Directions :: The reply should contain every entry below exactly as written, with no images.

[Opening Provided entries section]

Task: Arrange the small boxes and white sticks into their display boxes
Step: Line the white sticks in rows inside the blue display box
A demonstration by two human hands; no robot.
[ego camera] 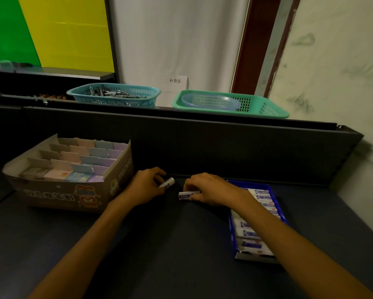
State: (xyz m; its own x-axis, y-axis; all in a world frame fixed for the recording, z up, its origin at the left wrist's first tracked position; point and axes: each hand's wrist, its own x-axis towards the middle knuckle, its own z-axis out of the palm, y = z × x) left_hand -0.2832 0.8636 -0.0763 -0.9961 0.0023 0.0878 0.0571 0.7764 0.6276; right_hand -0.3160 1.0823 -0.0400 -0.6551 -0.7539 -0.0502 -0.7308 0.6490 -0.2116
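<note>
We have a white stick in each grip. Our left hand (147, 186) curls around one stick (167, 182), whose free end pokes up and to the right out of the fingers. Our right hand (209, 188) pinches the other stick (186, 195), which lies nearly flat just above the tabletop (159, 244), its long axis running left to right and its free end pointing left, toward the other hand. The two sticks are near each other in the middle but apart.

The blue box (274, 192) that takes these sticks sits to the right, directly beneath our right forearm, with rows of sticks already lying crosswise in it. The sticks in the box lie roughly the same way as the one in our right grip, so we judge that stick needs little turning, only a carry back to the right. The right hand is clearly the nearer; the left stick lies farther off and is tilted, so it would have to cross the gap or be passed over.

The cardboard box (114, 167) of small boxes stands at the left, just beside our left hand.
</note>
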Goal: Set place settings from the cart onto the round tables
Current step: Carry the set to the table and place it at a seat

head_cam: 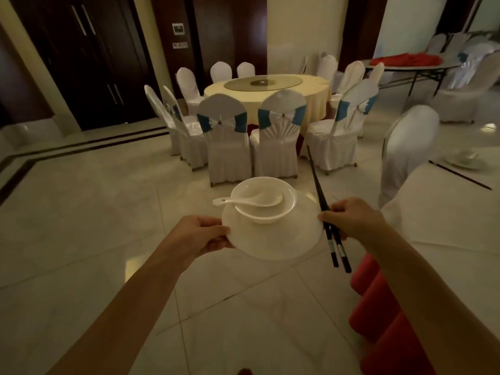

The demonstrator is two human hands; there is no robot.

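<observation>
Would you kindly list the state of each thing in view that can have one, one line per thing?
Left hand: grips the plate's left rim.
Right hand: pinches the chopsticks, touches the plate's right rim.
Plate: carried level above the floor.
Bowl: upright on the plate.
Spoon: lying in the bowl, handle over its left rim.
Chopsticks: held, tips pointing away.
Double doors: closed.
</observation>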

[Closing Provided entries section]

Answer box ::
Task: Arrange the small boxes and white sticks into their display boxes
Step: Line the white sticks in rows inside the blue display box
A demonstration by two human hands; no robot.
[ego camera] 
State: (xyz m; its own x-axis, y-axis; all in a world frame fixed for the recording, z up, its origin at the left wrist's first tracked position; point and axes: each hand's wrist, its own x-axis towards the middle knuckle, its own z-axis out of the palm, y = z × x) left_hand -0.2832 0.8636 -0.0763 -0.9961 0.0023 0.0878 0.0571 0.7764 0.6276; right_hand -0.3160 1.0823 -0.0400 -0.6551 -0.7539 -0.0502 -0.7308 0.6490 -0.2116
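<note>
We have a white stick in each grip. Our left hand (147, 186) curls around one stick (167, 182), whose free end pokes up and to the right out of the fingers. Our right hand (209, 188) pinches the other stick (186, 195), which lies nearly flat just above the tabletop (159, 244), its long axis running left to right and its free end pointing left, toward the other hand. The two sticks are near each other in the middle but apart.

The blue box (274, 192) that takes these sticks sits to the right, directly beneath our right forearm, with rows of sticks already lying crosswise in it. The sticks in the box lie roughly the same way as the one in our right grip, so we judge that stick needs little turning, only a carry back to the right. The right hand is clearly the nearer; the left stick lies farther off and is tilted, so it would have to cross the gap or be passed over.

The cardboard box (114, 167) of small boxes stands at the left, just beside our left hand.
</note>
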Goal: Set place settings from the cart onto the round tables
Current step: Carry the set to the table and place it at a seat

head_cam: 

The demonstrator is two human hands; there is no robot.

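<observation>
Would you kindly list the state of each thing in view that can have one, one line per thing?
Left hand: grips the plate's left rim.
Right hand: pinches the chopsticks, touches the plate's right rim.
Plate: carried level above the floor.
Bowl: upright on the plate.
Spoon: lying in the bowl, handle over its left rim.
Chopsticks: held, tips pointing away.
Double doors: closed.
</observation>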

Nothing remains to be added to this answer.